Otro aspecto importante para alcanzar una verdadera igualdad de género es ampliar el acceso de la mujer a herramientas de planificación familiar. Si bien es cierto que más mujeres en todo el mundo logran acceder a estos recursos, sigue habiendo aproximadamente 220 millones de mujeres en países en desarrollo que quieren retardar o evitar un embarazo pero no usan anticonceptivos modernos. En mis viajes, las mujeres me cuentan que esta es una de sus inquietudes de salud más apremiantes, y que cuando no pueden planificar y espaciar sus embarazos, toda la familia sufre.

Y lo contrario también es cierto: cuando la mujer tiene acceso a los servicios y los productos necesarios para planificar y espaciar sus embarazos, todos se benefician. Las mujeres son más sanas y dan a luz bebés más sanos. Las familias están mejor y tienen mejor capacidad para asegurar que sus niñas y niños reciban atención médica y escolaridad de calidad. Y niños y niñas con mejor salud y educación significa comunidades más sanas y más prósperas en el futuro.

Contrarrestar el avance de las enfermedades infecciosas y mejorar el cuidado reproductivo son sólo pequeñas partes de un panorama más amplio. Un mejor futuro comienza asegurando que todas las mujeres y las niñas de todas partes reciban la atención de calidad que necesitan desde el nacimiento hasta la vida adulta, incluidos servicios de salud mental y tratamiento de enfermedades no transmisibles, de modo que adquieran la posibilidad de vivir vidas sanas y productivas. Y en todas estas áreas, todavía tenemos trabajo por hacer.
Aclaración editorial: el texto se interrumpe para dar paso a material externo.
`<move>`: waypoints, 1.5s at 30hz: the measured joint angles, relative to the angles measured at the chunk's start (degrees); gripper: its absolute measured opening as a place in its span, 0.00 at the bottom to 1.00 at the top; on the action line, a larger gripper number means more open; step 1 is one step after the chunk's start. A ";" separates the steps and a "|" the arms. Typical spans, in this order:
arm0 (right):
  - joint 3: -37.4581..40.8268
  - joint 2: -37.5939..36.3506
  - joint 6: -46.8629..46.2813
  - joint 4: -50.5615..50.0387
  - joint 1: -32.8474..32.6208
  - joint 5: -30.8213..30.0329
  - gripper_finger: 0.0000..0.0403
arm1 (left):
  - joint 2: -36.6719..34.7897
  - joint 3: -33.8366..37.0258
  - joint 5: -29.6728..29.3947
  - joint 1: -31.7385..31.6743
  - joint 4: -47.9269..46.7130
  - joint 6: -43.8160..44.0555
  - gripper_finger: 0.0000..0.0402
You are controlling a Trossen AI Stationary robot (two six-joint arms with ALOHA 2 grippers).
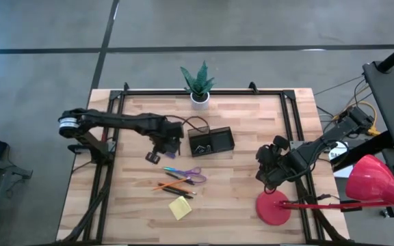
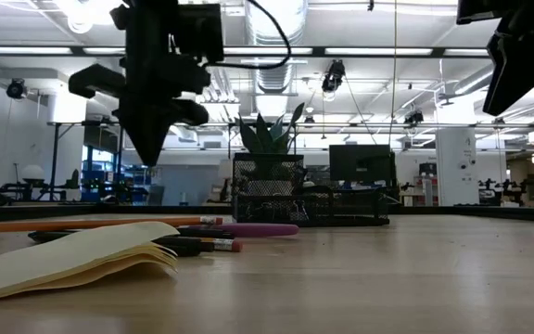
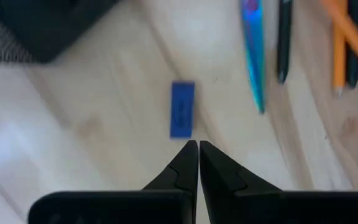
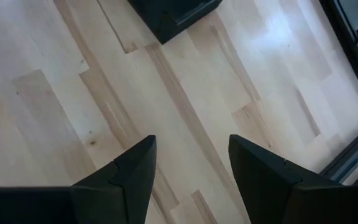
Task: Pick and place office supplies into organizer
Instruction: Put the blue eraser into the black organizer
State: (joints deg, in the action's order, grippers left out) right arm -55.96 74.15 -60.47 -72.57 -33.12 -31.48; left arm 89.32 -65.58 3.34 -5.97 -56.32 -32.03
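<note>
My left gripper [image 3: 197, 147] points down, shut and empty, hovering above the table [image 2: 146, 153] just left of the black organizer [image 1: 211, 141]. A small blue piece [image 3: 182, 109] lies flat on the wood right beyond its fingertips. Nearer the front edge lie purple-handled scissors [image 1: 187, 174], orange and dark pens [image 1: 176, 184] and a yellow sticky-note pad [image 1: 180, 207]. My right gripper [image 4: 191, 149] stands open and empty over bare wood [image 1: 269, 171], to the right of the organizer.
A white pot with a green plant [image 1: 198, 85] stands at the far edge. A red lamp's round base [image 1: 273, 207] sits at the near right, its head [image 1: 375, 181] beyond the table's edge. Black frame rails [image 1: 115, 116] run along the table's left, far and right sides.
</note>
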 joint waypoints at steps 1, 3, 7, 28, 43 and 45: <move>0.08 0.00 0.00 0.02 0.00 0.00 0.48 | -0.01 0.00 0.85 0.43 0.63 0.10 0.00; 0.20 0.00 0.00 -0.01 0.00 -0.02 0.48 | -0.13 0.00 3.80 0.74 0.76 -0.15 0.00; 0.61 0.00 0.78 0.06 0.00 -0.08 0.48 | 1.08 0.45 4.50 0.93 0.20 0.00 0.02; 1.99 0.00 -5.13 0.05 0.02 0.22 0.48 | 4.66 7.53 -2.77 0.78 13.41 -1.17 0.33; 2.73 0.00 -5.00 0.01 0.02 0.17 0.48 | 5.05 12.84 -3.70 0.32 17.47 0.28 0.32; 2.73 0.00 -4.96 0.01 0.02 0.15 0.48 | 5.05 12.85 -4.00 0.32 18.28 0.28 0.32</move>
State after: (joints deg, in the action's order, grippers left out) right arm -53.23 74.15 -65.43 -72.55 -33.10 -31.33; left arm 94.37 -52.73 -0.66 -5.65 -38.04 -31.75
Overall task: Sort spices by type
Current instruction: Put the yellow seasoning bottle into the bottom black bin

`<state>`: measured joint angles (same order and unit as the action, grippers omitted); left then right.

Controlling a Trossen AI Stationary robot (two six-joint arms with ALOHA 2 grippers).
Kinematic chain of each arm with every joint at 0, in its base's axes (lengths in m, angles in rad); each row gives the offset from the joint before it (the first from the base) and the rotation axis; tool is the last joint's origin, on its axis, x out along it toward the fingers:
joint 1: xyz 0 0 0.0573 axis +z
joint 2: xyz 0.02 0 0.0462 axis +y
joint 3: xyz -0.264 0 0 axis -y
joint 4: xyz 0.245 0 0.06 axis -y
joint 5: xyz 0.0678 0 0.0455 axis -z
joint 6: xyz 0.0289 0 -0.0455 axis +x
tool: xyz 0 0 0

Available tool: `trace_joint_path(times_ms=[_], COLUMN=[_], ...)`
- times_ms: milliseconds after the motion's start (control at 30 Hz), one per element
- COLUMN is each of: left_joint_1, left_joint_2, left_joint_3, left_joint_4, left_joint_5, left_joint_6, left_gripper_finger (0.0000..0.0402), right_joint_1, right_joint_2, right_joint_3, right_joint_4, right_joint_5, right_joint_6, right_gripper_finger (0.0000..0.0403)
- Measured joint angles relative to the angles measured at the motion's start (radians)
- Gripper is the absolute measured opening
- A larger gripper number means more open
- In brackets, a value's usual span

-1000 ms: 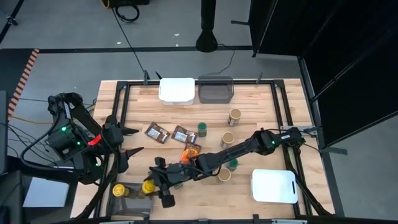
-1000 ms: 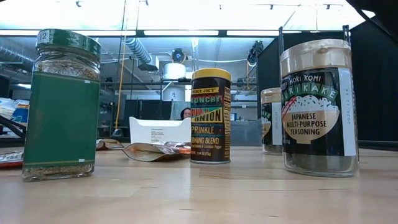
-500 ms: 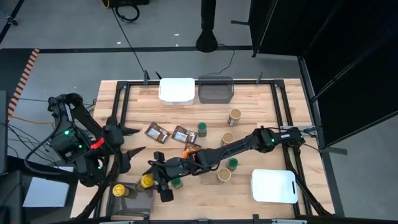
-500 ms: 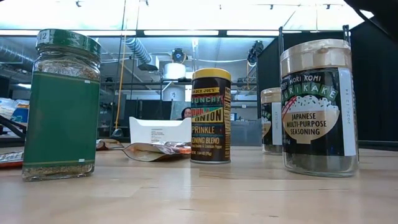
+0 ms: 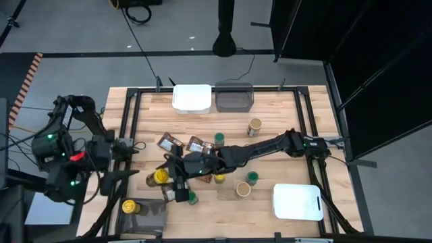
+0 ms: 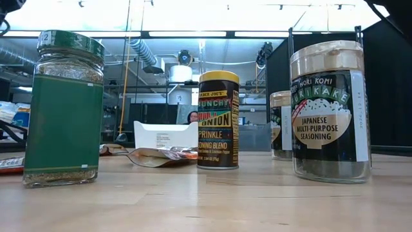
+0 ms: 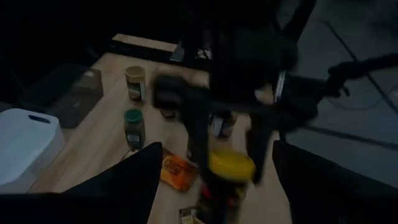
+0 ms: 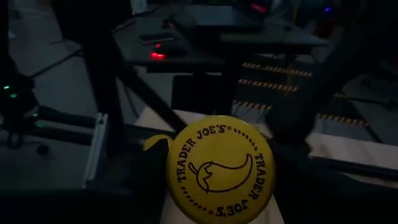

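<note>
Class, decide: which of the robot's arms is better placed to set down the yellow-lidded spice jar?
Right. The right gripper already grips the yellow-lidded round jar near the table's left side; the left gripper hangs open off the table's left edge.

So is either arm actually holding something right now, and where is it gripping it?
Yes. The right tool holds the yellow-lidded jar, gripped by its sides just below the lid. The left tool holds nothing, open at the table's left edge.

Pale wooden table (image 5: 283, 128), glass jars (image 6: 64, 109)
</note>
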<state>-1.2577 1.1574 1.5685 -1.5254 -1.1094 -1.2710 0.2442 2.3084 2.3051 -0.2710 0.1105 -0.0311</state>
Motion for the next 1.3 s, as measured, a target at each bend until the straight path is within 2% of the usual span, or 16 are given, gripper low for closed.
trace_joint_path(times_ms=[167,400,500,600,733,867,1133,1300], left_joint_1=[-0.011,-0.01,-0.01,0.011,0.04,0.094,0.214,0.265], left_joint_2=[-0.008,-0.081,-0.119,-0.134,-0.134,-0.133,-0.13,-0.13], left_joint_3=[-0.09,-0.273,-0.328,-0.367,-0.378,-0.378,-0.378,-0.378], left_joint_4=[0.008,0.107,0.154,0.207,0.22,0.294,0.424,0.464], left_joint_5=[0.005,0.011,0.067,0.117,0.12,0.177,0.259,0.32], left_joint_6=[-0.047,-0.074,-0.052,-0.021,-0.015,0.101,0.34,0.416], left_gripper_finger=[0.031,0.031,0.031,0.031,0.031,0.0318,0.0371,0.0376], right_joint_1=[-0.018,-0.017,-0.015,-0.015,-0.015,-0.015,-0.015,-0.016], right_joint_2=[-0.021,-0.023,-0.023,-0.023,-0.023,-0.023,-0.023,-0.022], right_joint_3=[0.0,-0.001,-0.001,-0.001,-0.001,-0.001,-0.001,-0.001], right_joint_4=[-0.011,-0.015,-0.015,-0.019,-0.018,-0.022,-0.022,-0.022], right_joint_5=[0.004,-0.02,-0.023,-0.026,-0.026,-0.026,-0.026,-0.026], right_joint_6=[-0.018,-0.014,-0.014,-0.014,-0.014,-0.014,-0.015,-0.016], right_gripper_finger=[0.0241,0.0241,0.0241,0.0241,0.0241,0.0241,0.0241,0.0241])
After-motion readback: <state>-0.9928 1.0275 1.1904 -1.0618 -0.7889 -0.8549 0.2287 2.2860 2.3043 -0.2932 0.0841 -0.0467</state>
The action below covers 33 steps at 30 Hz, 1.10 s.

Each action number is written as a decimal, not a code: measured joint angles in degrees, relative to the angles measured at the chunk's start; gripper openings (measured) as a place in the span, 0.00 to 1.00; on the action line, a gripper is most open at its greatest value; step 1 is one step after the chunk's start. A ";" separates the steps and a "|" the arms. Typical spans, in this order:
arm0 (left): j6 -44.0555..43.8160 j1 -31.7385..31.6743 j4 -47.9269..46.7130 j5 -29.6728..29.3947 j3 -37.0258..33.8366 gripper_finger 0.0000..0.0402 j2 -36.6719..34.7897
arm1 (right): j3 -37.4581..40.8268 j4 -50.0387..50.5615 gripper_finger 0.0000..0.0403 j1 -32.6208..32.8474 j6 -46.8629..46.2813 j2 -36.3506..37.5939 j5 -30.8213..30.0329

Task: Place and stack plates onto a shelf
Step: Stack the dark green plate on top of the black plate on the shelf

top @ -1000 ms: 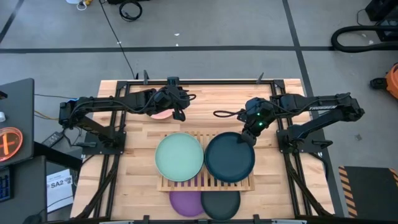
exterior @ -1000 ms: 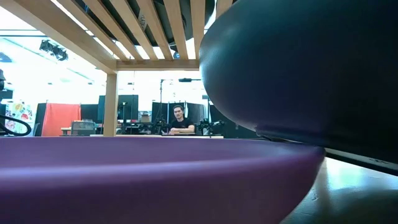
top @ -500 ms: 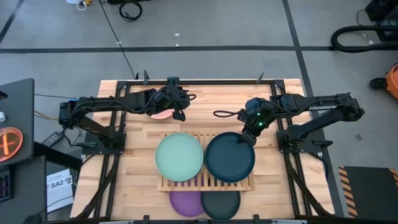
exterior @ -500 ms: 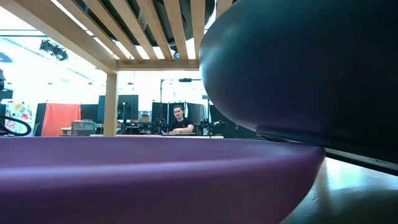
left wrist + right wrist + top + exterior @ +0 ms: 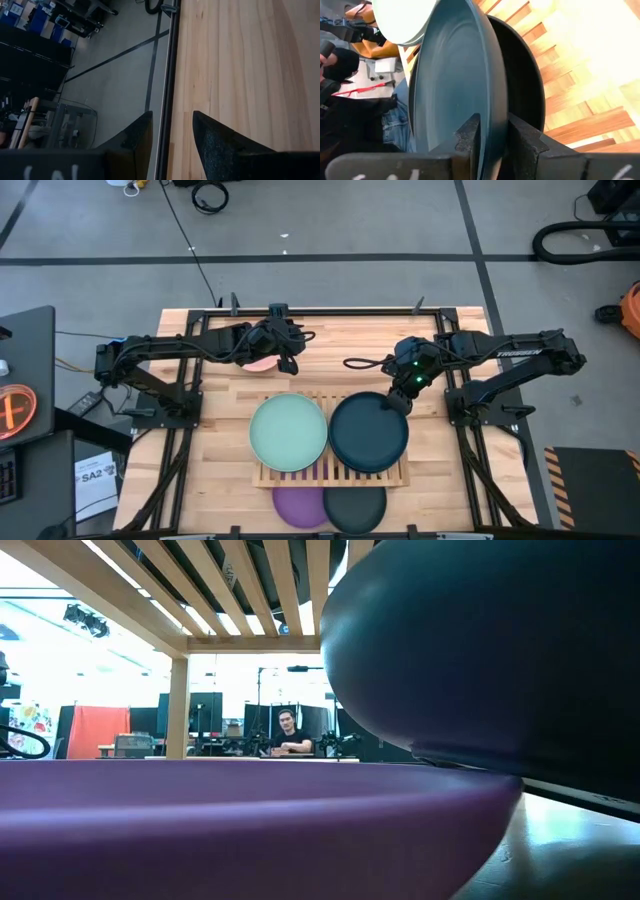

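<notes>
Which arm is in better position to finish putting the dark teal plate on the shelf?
The right: its tool grips the dark teal plate over the shelf. The left tool is empty, beside the pink plate.

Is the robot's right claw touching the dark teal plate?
Touching. The right wrist view shows the right gripper with a finger on each side of the dark teal plate rim, pinching it.

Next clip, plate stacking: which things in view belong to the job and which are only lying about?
Job:
- dark teal plate, held at its rim by the right claw
- mint plate
- shelf
- purple plate
- black plate
- pink plate under the left claw

Lying about:
- cable coil on the floor
- person in the room behind
</notes>
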State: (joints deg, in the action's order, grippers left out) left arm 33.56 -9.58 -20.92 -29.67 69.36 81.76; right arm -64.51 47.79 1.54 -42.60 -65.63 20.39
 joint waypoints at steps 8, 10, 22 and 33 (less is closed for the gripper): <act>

Cada uno de estos datos narra la historia de una mujer o una niña, alguien con sus propias aspiraciones y luchas que merece las mismas oportunidades que todas nosotras. Por lo tanto, puede resultar difícil pensar en las necesidades que persisten sin sentirse más impaciente que optimista. Decidamos que, en lugar de sentirnos desalentados, canalizaremos esa impaciencia hacia la acción.

Durante las últimas dos décadas hemos visto que es posible lograr un progreso significativo, pero el progreso en las estadísticas no cambia la vida o el futuro de una niña que se encuentre en el lado indebido de esas cifras. Esa niña es la causa de mi impaciencia, y el potencial que esa niña ya tiene en su interior es lo que me hace sentir optimista.